The anaerobic reactors/digesters with and without MEC were operated for up to 5 days. The biogas produced was monitored by measuring volume collected in the syringes. The reactors were operated at 18 °C, 28 °C, and 37 °C, respectively. Biogas is normally a mixture of CH4 and CO2. The amount of CH4 in the mixture was separated by treating it with KOH (KOH absorbs CO2 in the samples). Fermentation of samples in the reactors were aliquoted daily for COD and reducing sugar analysis. The pH of the samples was measured as described above. The graphite felt covered with PANI/MWCNT (polyaniline/multiwalled carbon nanotubules) was used to further enhance MEC performance [22].

2.7. Treatment of Graphite Electrodes

The graphite electrodes were first placed in 70% methanol and ultrasonicated for 15 min at the temperature of 25 °C. This was followed by washing with distilled water by ultrasonication for 15 min. Further, the graphite electrodes were placed in 70% acetone and ultrasonicated for 15 min. Finally, the electrodes were washed with distilled water via ultrasonication for 15 min. Electrodes were then dried in the oven at 60 °C for 24 h. Before the use, these electrodes were irradiated with UV light for about 15 min [17].

2.8. Cyclic Voltammetry

Cyclic voltammetry (CV) measurements were performed with the aid of a three-electrode arrangement potentiostat (Hokuto-Denko HA151, Meiden Hokuto Corporation, Tokyo 152-0003, Japan) coupled to a National Instrument Lab View work station. The counter electrode employed was made of platinum. The pretreatment consisted of washing with distilled water. The reference electrode that was used was a calomel (mercury chloride) electrode. The measurements were conducted between −0.8 V and +0.4 V. The characterization by means of CV was conducted at scan rate of 1 mV/s. The data were collected at an interval of 1 mV to obtain stable current values [23].

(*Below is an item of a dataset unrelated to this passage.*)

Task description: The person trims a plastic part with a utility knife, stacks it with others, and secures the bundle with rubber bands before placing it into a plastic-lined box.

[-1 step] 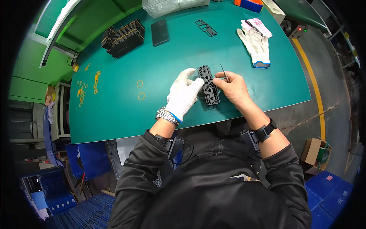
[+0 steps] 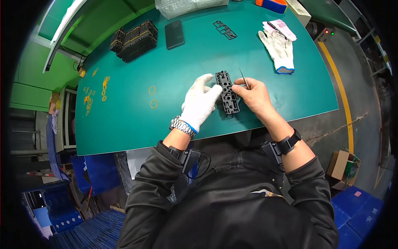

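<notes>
Head view: your left hand (image 2: 198,99), in a white glove, was at the left side of a long black part (image 2: 227,97), its thumb tip against the edge and the fingers curved; whether it gripped the part, I could not tell. Your bare right hand (image 2: 256,97) was closed on a thin pointed tool (image 2: 243,77), tip upward, with the thumb at the part's right edge. The part lay near the front edge of the green table (image 2: 186,62), between your hands. Two yellow bands (image 2: 154,108) lay apart to the left. Farther back were banded black stacks (image 2: 137,41), a dark phone (image 2: 174,35), a flat black frame (image 2: 224,30) and, at the right, a loose white glove (image 2: 277,50).
</notes>
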### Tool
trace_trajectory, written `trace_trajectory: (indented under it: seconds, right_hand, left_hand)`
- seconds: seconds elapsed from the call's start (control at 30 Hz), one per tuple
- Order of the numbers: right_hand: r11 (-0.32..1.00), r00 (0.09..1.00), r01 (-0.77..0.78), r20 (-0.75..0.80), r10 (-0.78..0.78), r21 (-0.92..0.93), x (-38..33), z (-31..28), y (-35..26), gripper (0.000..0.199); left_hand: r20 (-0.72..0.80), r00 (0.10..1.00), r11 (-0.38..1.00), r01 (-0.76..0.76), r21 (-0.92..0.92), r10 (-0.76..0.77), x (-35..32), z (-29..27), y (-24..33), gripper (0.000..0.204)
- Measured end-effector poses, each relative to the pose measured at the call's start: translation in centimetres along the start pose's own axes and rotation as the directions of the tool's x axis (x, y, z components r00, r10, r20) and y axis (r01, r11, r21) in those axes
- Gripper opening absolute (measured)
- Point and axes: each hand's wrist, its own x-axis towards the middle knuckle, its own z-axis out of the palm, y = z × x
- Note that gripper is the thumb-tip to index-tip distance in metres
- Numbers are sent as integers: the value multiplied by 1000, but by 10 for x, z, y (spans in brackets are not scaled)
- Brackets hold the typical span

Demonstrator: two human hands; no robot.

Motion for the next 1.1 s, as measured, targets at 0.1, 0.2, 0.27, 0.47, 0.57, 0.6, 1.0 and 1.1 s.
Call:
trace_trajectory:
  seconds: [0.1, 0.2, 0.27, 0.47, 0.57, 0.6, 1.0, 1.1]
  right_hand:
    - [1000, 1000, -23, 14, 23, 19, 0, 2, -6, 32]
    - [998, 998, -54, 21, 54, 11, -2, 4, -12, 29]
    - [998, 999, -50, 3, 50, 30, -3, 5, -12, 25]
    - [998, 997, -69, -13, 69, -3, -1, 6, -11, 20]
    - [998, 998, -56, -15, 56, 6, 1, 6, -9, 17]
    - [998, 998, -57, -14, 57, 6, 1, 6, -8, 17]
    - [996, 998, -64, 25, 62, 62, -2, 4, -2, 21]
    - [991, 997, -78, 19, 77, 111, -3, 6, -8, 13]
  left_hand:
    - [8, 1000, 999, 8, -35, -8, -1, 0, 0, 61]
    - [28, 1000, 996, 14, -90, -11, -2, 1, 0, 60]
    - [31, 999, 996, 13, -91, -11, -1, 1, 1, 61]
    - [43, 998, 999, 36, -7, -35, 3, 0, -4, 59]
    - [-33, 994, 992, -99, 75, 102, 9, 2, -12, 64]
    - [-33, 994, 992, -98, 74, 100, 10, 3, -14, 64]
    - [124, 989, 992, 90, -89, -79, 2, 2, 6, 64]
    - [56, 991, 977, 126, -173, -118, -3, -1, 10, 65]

2.9. SEM Analysis of the Electrode

SEM analysis of the untreated graphite electrode (UGE), carbon-nanotubes-treated (CNT) graphite electrode (CGE), and CNT-treated graphite electrode with mixed culture (CGE+M) were performed at the Advanced Instrumentation Research Faculty, Jawaharlal Nehru University, New Delhi, India.

2.10. Isolation and Identification of Bacteria

Exactly 0.1 mL of the inoculum prepared in DSMZ 825 (methanogen enhancement) media was spread on the agar plate enriched with DSMZ 825 media. The plates were sealed with parafilm, labeled, and kept in an anaerobic jar and incubated at 37 °C for 24 h. The different colonies of bacteria on the plate were chosen, and pure cultures were isolated as follows. Using an aseptic technique, the chosen bacterial colonies were streaked on the agar plate and incubated in anaerobic jars at 37 °C for growing. Further, the bacterial isolates were subjected to gram staining. Samples were observed under microscope and characterized [24].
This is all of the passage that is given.